The board eventually gives stadium rights to a lackey, who runs a temporary team and lets the old ballpark further deteriorate. The power structure continues to pursue its unpopular new stadium all the while.

"The tragedy in Pittsfield," writes Bouton, "is that the citizens, in order to survive, must rely on the very same people who've harmed them. The best paying jobs are doled out by those in power, leaving the citizens no choice but to help keep the lid on their own grievances."

Bouton weaves a variety of heartfelt tangents into the story, including his return to Yankee Stadium for Old-Timers' Day (he'd been banished for nearly 30 years because of the fallout from "Ball Four") and the ongoing anguish attached to losing his adult daughter to a car accident.

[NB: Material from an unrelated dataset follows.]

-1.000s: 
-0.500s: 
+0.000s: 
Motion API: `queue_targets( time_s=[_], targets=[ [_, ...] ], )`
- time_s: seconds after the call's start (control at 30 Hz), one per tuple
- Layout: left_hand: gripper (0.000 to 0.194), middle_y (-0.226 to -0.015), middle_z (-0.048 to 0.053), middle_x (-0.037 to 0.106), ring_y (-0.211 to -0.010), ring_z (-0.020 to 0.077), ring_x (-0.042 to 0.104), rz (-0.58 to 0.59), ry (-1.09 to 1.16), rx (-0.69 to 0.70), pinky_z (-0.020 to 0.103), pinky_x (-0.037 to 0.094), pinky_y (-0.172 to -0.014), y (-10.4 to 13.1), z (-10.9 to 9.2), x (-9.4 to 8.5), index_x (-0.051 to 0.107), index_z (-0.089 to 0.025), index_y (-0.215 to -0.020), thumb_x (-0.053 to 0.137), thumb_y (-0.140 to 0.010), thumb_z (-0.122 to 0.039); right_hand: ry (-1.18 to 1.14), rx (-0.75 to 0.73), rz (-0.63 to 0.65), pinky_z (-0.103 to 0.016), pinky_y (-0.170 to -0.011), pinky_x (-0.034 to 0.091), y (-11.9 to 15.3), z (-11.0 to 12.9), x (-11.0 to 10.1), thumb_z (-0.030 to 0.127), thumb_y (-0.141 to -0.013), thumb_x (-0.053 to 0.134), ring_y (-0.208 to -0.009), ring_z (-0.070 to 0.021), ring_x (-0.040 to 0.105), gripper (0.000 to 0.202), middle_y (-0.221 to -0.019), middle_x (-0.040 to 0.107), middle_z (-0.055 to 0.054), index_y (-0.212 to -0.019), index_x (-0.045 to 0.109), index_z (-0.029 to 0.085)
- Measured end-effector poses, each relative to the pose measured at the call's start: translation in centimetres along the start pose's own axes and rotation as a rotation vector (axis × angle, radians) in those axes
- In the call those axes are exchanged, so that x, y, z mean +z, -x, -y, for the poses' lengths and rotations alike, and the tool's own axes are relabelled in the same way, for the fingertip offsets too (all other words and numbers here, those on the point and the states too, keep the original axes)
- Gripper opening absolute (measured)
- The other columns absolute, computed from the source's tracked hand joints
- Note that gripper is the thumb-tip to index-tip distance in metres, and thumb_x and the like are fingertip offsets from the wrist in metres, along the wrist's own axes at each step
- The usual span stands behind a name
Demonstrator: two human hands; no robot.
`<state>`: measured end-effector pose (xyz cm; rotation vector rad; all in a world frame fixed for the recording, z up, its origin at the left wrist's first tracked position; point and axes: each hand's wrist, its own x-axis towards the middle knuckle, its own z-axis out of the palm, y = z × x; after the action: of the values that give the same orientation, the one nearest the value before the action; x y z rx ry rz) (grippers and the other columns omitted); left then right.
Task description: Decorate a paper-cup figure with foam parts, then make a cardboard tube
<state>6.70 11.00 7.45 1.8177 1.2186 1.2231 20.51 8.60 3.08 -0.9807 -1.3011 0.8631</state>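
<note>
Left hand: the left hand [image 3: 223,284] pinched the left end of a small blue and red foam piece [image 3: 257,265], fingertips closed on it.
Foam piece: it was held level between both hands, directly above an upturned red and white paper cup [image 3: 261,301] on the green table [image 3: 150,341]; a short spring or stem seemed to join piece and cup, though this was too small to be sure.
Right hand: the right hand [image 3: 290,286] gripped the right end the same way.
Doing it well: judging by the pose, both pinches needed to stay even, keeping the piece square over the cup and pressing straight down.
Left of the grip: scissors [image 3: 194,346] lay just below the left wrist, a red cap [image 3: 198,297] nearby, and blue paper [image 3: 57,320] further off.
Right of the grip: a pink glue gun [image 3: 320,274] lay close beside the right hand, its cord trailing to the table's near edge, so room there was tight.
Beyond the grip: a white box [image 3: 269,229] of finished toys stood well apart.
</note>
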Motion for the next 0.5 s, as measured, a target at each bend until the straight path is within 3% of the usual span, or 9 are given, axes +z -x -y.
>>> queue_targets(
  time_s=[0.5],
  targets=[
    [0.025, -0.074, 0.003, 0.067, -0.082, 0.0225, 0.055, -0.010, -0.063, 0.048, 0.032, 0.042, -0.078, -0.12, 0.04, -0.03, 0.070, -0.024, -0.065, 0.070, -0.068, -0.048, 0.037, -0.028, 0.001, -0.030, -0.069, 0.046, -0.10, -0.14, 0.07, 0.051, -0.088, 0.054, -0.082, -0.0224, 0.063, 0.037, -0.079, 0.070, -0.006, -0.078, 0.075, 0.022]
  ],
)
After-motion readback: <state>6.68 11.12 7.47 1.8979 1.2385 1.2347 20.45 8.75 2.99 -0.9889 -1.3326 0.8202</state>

The upshot is that after the book is finally finished, the publisher's big-city lawyer – with ties to G.E. – insists that all references to the company be removed.

So Bouton published the book himself earlier this year.

Adaptation, of course, is a key to life. Bouton's own career went from fireballing youngster to 30-year-old relief pitcher with a knuckleball on Seattle's expansion team. He'd lost his fastball but used the novelty pitch to continue playing in the big leagues.

Bouton retired after the 1970 season but, amazingly, he and his knuckleball returned briefly to the big leagues in 1978 with the Atlanta Braves. His trump card was the fact that the knuckleball, thrown softly to float and dance toward home plate, puts little stress on an arm.

Indeed, life spills out in unexpected ways.

When my dad was well into his 60s, he lost a smalltown city-council election after cleaning up in the primary. What went wrong? The local daily paper, the only game in town, preferred another candidate. So they baited dad into saying something and reported it out of context. From then on, no matter what dad would say, the paper got the last word.

Damn Yankee: Bouton's card from 1964, the year he starred in the World Series.

Sure, dad was a political neophyte. But he was also a jack of all trades and master of many.

The paper never let up, but dad figured out the game and won the seat two years later – after knocking on every door in town. With a spot on the council he was reborn just short of his 70s.

Thanks for the lesson, dad.

Similarly, Bouton has enjoyed his post-playing days as writer, actor, announcer and motivational speaker. He never strays far from tapping deep into his passions.

Bouton (and his wife) put life on hold to spend the better part of a year pursuing a dream and fighting for what he believed. The dream didn't come true, but he ended up – unexpectedly – with another fascinating book.

"You spend your life gripping a baseball," Bouton wrote a third of a century ago at the end of his first book, "then find that it's the other way around."

Substitute whatever you will for "baseball" and we've got ourselves a universal truth. There's little to lose and everything to gain – as long as we make the right substitutions.